▶ Action item
Copy out the data so that nothing differs from the original.

▶ The data

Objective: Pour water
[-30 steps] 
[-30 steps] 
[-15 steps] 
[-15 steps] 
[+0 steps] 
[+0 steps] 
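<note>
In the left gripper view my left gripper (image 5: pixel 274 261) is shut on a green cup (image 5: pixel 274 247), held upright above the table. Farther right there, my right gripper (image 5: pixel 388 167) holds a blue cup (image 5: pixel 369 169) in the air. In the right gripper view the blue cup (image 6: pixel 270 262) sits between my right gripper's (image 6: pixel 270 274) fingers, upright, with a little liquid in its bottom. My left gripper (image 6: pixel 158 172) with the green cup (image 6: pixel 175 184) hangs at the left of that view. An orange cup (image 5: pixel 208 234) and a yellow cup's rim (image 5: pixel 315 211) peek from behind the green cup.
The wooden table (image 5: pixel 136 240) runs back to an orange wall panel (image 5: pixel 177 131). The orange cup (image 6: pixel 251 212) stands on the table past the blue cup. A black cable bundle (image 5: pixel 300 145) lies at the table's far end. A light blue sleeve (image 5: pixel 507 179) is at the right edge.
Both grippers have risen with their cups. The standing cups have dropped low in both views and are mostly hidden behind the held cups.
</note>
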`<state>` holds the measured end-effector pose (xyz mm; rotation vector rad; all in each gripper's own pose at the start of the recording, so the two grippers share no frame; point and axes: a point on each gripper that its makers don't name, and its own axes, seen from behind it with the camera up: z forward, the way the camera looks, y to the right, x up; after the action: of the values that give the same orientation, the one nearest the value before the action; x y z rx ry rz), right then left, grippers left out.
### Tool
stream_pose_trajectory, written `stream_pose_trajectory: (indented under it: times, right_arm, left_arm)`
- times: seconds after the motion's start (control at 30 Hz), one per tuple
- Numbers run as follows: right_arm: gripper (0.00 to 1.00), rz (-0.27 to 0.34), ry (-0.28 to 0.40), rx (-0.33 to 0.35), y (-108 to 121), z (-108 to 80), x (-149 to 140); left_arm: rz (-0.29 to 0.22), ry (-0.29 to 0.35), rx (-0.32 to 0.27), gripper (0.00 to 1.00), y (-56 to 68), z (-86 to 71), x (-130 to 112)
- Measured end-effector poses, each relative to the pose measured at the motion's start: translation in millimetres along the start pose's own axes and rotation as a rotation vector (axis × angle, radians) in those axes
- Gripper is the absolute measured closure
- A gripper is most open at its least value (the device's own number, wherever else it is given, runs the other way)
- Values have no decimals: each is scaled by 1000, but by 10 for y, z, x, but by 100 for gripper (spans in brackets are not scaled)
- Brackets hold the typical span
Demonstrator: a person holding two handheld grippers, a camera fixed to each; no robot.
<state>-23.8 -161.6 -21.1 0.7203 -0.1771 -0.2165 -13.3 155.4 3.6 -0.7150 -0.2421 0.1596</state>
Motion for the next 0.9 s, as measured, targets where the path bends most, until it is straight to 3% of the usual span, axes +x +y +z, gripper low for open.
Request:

▶ Task solution
Objective: Pour water
[-30 steps] 
[-30 steps] 
[-15 steps] 
[-15 steps] 
[+0 steps] 
[+0 steps] 
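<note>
In the left gripper view my left gripper (image 5: pixel 274 261) is shut on a green cup (image 5: pixel 274 247), held upright above the table. Farther right there, my right gripper (image 5: pixel 388 167) holds a blue cup (image 5: pixel 369 169) in the air. In the right gripper view the blue cup (image 6: pixel 270 262) sits between my right gripper's (image 6: pixel 270 274) fingers, upright, with a little liquid in its bottom. My left gripper (image 6: pixel 158 172) with the green cup (image 6: pixel 175 184) hangs at the left of that view. An orange cup (image 5: pixel 208 234) and a yellow cup's rim (image 5: pixel 315 211) peek from behind the green cup.
The wooden table (image 5: pixel 136 240) runs back to an orange wall panel (image 5: pixel 177 131). The orange cup (image 6: pixel 251 212) stands on the table past the blue cup. A black cable bundle (image 5: pixel 300 145) lies at the table's far end. A light blue sleeve (image 5: pixel 507 179) is at the right edge.
Both grippers have risen with their cups. The standing cups have dropped low in both views and are mostly hidden behind the held cups.
</note>
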`<state>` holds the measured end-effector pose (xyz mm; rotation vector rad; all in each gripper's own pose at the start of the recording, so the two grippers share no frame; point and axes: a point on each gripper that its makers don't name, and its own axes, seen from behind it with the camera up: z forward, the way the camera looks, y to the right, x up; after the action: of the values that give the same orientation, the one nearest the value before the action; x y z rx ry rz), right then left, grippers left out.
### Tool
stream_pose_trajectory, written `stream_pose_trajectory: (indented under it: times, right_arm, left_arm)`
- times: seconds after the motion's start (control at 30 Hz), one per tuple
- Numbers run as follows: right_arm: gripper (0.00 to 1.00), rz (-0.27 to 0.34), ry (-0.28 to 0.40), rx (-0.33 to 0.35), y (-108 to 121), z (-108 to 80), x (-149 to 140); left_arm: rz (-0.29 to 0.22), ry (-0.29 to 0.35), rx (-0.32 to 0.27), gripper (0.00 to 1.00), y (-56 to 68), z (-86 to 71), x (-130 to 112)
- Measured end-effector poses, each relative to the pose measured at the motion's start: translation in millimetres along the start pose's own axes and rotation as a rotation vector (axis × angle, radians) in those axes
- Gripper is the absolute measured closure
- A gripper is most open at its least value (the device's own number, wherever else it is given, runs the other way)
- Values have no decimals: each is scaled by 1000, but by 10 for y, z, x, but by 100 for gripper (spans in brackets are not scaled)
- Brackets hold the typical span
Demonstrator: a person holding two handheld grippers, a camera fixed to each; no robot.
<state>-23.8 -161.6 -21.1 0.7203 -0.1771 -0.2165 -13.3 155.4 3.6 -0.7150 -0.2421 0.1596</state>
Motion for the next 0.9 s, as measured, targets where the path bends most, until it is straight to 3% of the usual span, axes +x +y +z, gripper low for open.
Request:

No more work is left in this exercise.